Pull out every line of the listing below where "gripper" appears.

-=-=-=-=-

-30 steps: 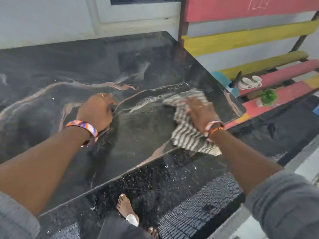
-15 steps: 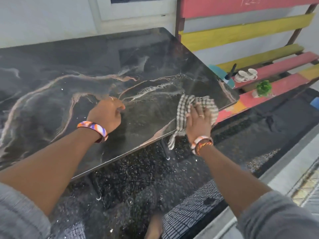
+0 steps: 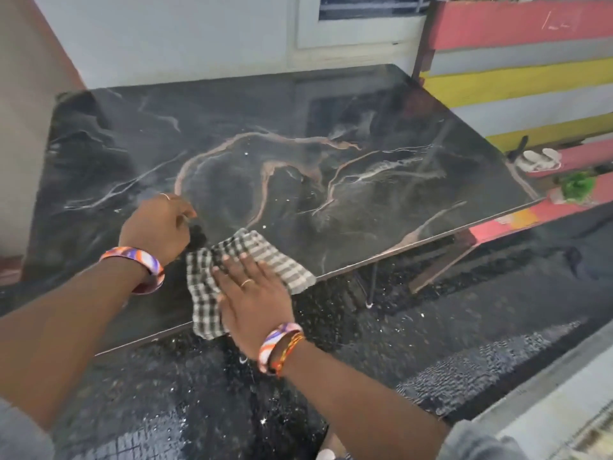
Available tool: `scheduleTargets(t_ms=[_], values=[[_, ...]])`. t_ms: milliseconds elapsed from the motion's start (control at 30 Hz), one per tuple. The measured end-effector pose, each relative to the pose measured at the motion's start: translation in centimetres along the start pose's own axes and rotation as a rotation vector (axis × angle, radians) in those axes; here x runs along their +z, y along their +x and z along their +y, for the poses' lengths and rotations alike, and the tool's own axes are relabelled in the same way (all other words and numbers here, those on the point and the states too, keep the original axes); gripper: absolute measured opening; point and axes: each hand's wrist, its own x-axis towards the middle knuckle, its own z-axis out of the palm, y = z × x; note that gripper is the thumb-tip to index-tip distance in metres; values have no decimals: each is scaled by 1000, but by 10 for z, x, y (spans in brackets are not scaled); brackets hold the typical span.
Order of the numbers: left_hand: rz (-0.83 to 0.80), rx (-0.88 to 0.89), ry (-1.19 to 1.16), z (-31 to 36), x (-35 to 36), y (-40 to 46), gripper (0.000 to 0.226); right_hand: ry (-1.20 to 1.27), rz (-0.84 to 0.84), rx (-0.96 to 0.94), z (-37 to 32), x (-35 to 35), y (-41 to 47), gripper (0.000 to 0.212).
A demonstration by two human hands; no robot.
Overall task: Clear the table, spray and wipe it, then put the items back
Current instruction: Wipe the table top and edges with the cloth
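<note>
— Checked grey-and-white cotton cloth (image 3: 245,270): what are the fingers doing with it?

— The right hand (image 3: 252,297) lies flat on it, fingers (image 3: 232,265) straight and spread, pressing it down on the black marble-patterned tabletop with rust and white veins (image 3: 298,144). A thin ring sits on one finger.

— Where on the table is the cloth?

— At about six o'clock, at the near edge. One corner hangs over that edge; the rest lies on the top.

— And the other hand?

— The left hand (image 3: 156,227) sits at about nine o'clock from the cloth, just beside it, fingers curled under against the tabletop. I cannot tell whether they hold anything. It wears a ring too.

— Further out?

— Each wrist carries a swirled orange, purple and white bangle (image 3: 139,263); the right one also has an orange woven band. Grey sleeves cover the upper arms.

— Beyond the table?

— At three o'clock stands a slatted wooden bench painted pink and yellow (image 3: 530,78). On it are a small green plant (image 3: 575,186), blurred, and white cups (image 3: 537,159). A wet black speckled floor (image 3: 365,376) lies below.
</note>
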Motion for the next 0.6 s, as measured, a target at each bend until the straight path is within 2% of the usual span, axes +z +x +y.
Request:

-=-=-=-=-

▶ RESPONSE BOX
Available tool: `scheduleTargets(t_ms=[_], values=[[_, ...]])`. t_ms: milliseconds elapsed from the motion's start (control at 30 Hz), one per tuple. The measured end-effector pose, each relative to the pose measured at the motion's start: translation in centimetres along the start pose's own axes and rotation as a rotation vector (axis × angle, radians) in those axes; here x runs along their +z, y along their +x and z along their +y, for the poses' lengths and rotations alike, and the tool's own axes are relabelled in the same way (all other words and numbers here, those on the point and the states too, keep the original axes); gripper: absolute measured opening; point and axes: each hand's wrist, its own x-axis towards the middle knuckle, its own z-axis out of the palm, y = z × x; note that gripper is the thumb-tip to index-tip distance in metres; values have no decimals: each is scaled by 1000, but by 10 for z, x, y (spans in brackets are not scaled); brackets hold the typical span.
Order of the numbers: left_hand: rz (-0.83 to 0.80), rx (-0.88 to 0.89), ry (-1.19 to 1.16), z (-31 to 36), x (-35 to 36), y (-40 to 46), gripper (0.000 to 0.226); right_hand: ry (-1.20 to 1.27), rz (-0.84 to 0.84), rx (-0.96 to 0.94), z (-37 to 32), x (-35 to 35), y (-41 to 47), gripper (0.000 to 0.212).

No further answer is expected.